DeepSeek announced the release of its next-generation document recognition model, DeepSeek-OCR2. This model achieves significant breakthroughs in visual encoder design, aiming to address the lack of logical structure in traditional models when processing complex document layouts.

The core highlight of DeepSeek-OCR2 is its self-developed DeepEncoder V2 encoder. Unlike traditional visual models that process images in a fixed grid order from left to right and top to bottom, the new model introduces the concept of "visual causal flow." It can dynamically adjust the information processing order based on image semantics, intelligently sorting visual content before recognizing text, thus making the machine's reading logic more aligned with human understanding of tables, formulas, and complex documents.
In terms of architecture, the model continues to use an efficient encoder-decoder framework. After semantic modeling and reordering by DeepEncoder V2, the image is decoded by a mixture-of-experts (MoE) language model. Experimental data shows that in the OmniDocBench v1.5 benchmark test, DeepSeek-OCR2 achieved an overall score of 91.09%, an improvement of 3.73% over the previous version. Especially in terms of reading order accuracy, its edit distance has significantly decreased, indicating a stronger ability of the model to restore content structure.

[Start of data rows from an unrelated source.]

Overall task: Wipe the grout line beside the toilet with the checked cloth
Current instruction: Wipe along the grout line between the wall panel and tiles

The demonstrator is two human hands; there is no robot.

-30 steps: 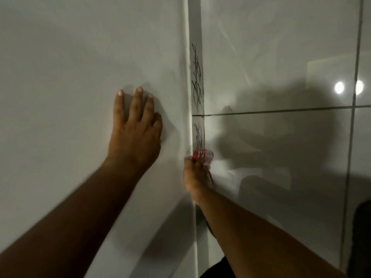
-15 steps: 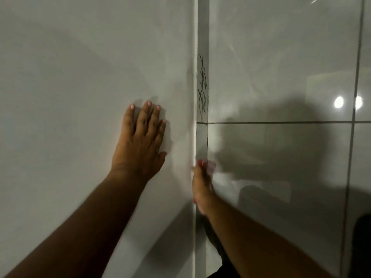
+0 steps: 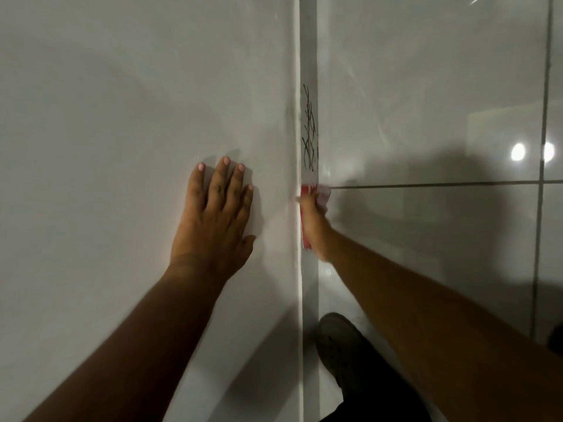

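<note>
At centre frame, the right hand point(image 3: 313, 220) has its grip closed on the red checked cloth point(image 3: 306, 226), pressing it to the narrow grout line point(image 3: 309, 71) below dark scribbles point(image 3: 310, 129). Left of it, the left hand point(image 3: 214, 217) lies flat, fingers spread wide, on a white panel point(image 3: 122, 117).

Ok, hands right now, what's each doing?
Left hand: open, flat on the white surface.
Right hand: closed on the cloth.

Home bathroom, glossy pale tiles point(image 3: 426, 269), dark grout line point(image 3: 426, 185), white fixture point(image 3: 122, 117)
</note>
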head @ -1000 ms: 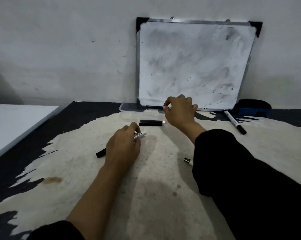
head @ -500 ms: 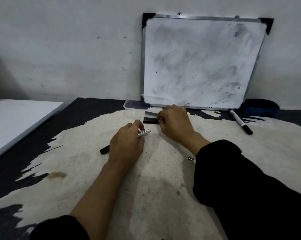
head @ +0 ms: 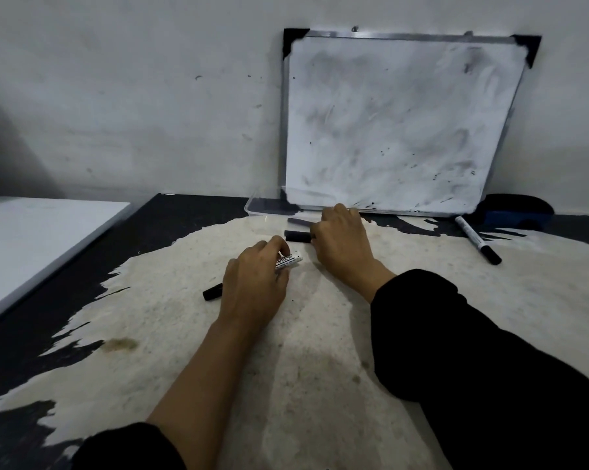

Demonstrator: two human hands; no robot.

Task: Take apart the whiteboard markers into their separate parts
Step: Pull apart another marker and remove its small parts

Additionally, DeepSeek-OCR2 also demonstrates stronger stability in practical applications. In tests of PDF batch processing and online log data, the identification repetition rate has significantly decreased. This means that the model provides higher quality and more logical recognition output while maintaining low resource consumption.
Key points:
Dynamic Semantic Sorting: DeepSeek-OCR2 breaks the traditional fixed grid recognition order through "visual causal flow" technology, achieving dynamic reading based on semantics.
Leapfrog Performance Improvement: In authoritative benchmark tests, the new model's recognition performance improved by 3.73%, and reading order accuracy has been significantly enhanced.
Efficient MoE Architecture: The model continues to use the MoE architecture for decoding, achieving higher recognition accuracy and reliability without increasing computational load.